It was in Italian opera, however, that the convention of setting an opera with an emphatically virginal heroine in the mountains emerged with particular frequency from the 1820s until the beginning of the twentieth century. In this book I discuss a number of works particularly relevant to the origins, transformations and meanings of such a convention: Bellini's La sonnambula (1831), Donizetti's Linda di Chamounix (1842), Verdi's Luisa Miller (1849), various operas based on Alessandro Manzoni's novel I promessi sposi (The Betrothed, 1827, rev. 1840), a few titles from the 1880s and 1890s, most prominent among them Catalani's La Wally (1892), and, finally, Puccini's La fanciulla del West (1910). Although the chapters are arranged roughly according to dates of first performance, mine is not an attempt to narrate the birth, life and death of a convention. For one thing, such a narrative would require considering many more operas than are treated here. Rather, the convention functions as an unusual point of view - a theme rather than a composer, a librettist, a singer or a genre - from which to observe Italian opera 'at work' over a century.

In chapter 2 I place Bellini's La sonnambula in the Alpine landscape, real and imagined, of early-nineteenth-century Europe. The discourse about the Alps was shaped, on the one hand, on Rousseau's influential conceptualisation of them as a present-day Arcadia (especially in La Nouvelle Héloïse), and, on the other, on their recent discovery as a tourist site. The cultural construction of the Alps as a modern Arcadia built on the much older topos of the sentimentalised countryside. This topos had had a significant influence on Paisiello's La Nina ossia La pazza per amore (1789), one of the foremost examples of late-eighteenth-century sentimental opera and a strong intertextual presence in La sonnambula. What interests me are the differences between the two operas, especially the reasons why Bellini and his librettist Felice Romani chose an Alpine setting for a subject that would previously have been set in the countryside - the action of the pantomimic ballet which is the main source of the opera takes place in the Camargue region of southern France. Analysis of the textual, visual and musical topoi employed to create a mountain setting leads to a discussion of the relationship between La sonnambula and previous Alpine operas, from Cherubini's Elisa ou Le Voyage aux glaciers du Mont St. Bernard (1794) to Rossini's Guillaume Tell (1829). The refusal on the part of Bellini, Romani and Alessandro Sanquirico, the stage designer for the opera's première, to take full advantage of the devices traditionally used to create an Alpine ambience opens up space for an interpretation of the relationship between the two main characters, Amina and Elvino, as less idyllic and idealised than critics have suggested. This interpretation is finally tested against the reception of the opera, focusing both on the evolution of stage designs and on the numerous cuts and transpositions to which the roles of Elvino and especially Amina have been subjected over the decades.

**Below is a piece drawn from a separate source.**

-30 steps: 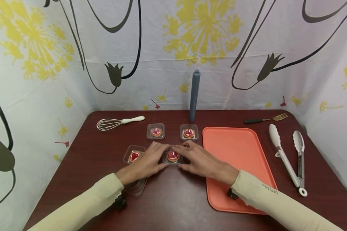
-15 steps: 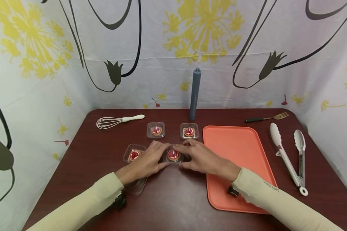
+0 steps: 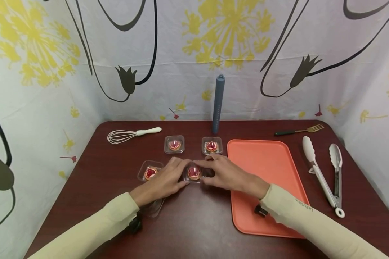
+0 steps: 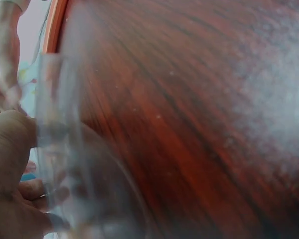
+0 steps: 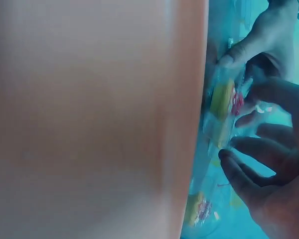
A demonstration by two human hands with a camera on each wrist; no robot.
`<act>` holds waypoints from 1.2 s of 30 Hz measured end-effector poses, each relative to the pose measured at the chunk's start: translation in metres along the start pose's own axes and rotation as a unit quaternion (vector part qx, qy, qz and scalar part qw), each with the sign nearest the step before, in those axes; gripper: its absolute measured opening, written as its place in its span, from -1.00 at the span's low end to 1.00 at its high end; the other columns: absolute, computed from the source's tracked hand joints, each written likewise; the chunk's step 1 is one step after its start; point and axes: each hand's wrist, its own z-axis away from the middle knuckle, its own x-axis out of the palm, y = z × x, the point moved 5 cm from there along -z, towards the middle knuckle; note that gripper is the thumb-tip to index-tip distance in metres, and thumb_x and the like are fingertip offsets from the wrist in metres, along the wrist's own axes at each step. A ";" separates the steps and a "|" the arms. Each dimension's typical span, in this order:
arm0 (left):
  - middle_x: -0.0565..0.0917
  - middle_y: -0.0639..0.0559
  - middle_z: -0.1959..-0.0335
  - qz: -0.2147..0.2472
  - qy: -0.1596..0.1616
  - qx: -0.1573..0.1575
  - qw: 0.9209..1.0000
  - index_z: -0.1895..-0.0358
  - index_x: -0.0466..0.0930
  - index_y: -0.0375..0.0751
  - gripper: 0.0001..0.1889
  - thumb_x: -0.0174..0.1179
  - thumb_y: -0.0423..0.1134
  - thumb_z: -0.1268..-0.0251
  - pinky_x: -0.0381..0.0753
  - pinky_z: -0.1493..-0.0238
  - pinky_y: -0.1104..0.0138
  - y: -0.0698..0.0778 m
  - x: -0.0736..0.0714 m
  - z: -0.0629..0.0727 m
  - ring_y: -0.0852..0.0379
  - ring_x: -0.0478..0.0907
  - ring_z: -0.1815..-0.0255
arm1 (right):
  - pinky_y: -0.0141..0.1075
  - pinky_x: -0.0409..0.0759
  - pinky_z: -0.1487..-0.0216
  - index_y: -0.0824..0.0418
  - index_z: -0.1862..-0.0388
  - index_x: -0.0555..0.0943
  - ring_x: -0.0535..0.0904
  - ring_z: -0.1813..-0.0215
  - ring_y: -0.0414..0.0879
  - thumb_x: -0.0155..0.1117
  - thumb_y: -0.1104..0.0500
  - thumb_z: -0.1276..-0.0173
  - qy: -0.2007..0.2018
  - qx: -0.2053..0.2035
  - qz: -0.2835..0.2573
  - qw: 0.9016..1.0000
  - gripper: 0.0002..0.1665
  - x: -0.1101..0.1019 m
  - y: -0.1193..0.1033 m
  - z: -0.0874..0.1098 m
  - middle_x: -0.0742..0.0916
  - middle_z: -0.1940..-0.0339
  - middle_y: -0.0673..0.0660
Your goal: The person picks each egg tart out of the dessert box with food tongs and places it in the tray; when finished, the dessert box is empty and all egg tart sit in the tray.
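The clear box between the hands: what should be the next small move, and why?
Perhaps the left hand and right hand should press the edges of the box gently before any lift. The hands are at its opposite sides, and a tart sits inside; I cannot tell whether the box is fully closed.

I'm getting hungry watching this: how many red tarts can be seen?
4: back-left tart, back-right tart, left tart beside the left hand, and middle tart between that and the right hand. The left arm partly covers another clear box, possibly hiding one more.
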 end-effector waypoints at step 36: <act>0.83 -0.10 -0.12 0.053 0.109 -0.015 0.992 -0.33 0.74 -0.28 -0.69 0.26 -0.29 -0.69 0.79 -0.18 0.08 0.015 -0.057 0.012 0.04 0.79 -0.12 | -0.25 0.82 0.15 0.30 -0.11 0.85 0.85 0.12 -0.11 0.53 0.35 -0.46 0.176 -0.093 -0.087 0.976 -0.73 -0.038 -0.019 0.007 0.90 0.04 0.14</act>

Virginity is the most important 'quality' of these heroines, nowhere more explicitly than in Donizetti's Linda di Chamounix. In chapter 3 I approach this work through discourses about virginity and female sexuality in nineteenth-century Europe. These discourses are exemplified by both contemporary psychiatry and canonical psychoanalytic investigations such as Freud's, which mark the point of arrival of a century-long preoccupation with the preservation of female purity. I then turn to Lacan's conceptualisation of voice as a love object, especially as expanded and developed by post-Lacanian critics such as Kaja Silverman, Julia Kristeva and Michel Poizat, in order to foreground the mechanisms of power and desire at work in the opera, observed in particular through the lens of its handling of recurring themes. Throughout the chapter I emphasise the differences between the workings of these mechanisms in the opera and in its source, a French play entitled La Grâce de Dieu, focusing especially on the fundamental ways in which music contributes to their articulation and, ultimately, meaning.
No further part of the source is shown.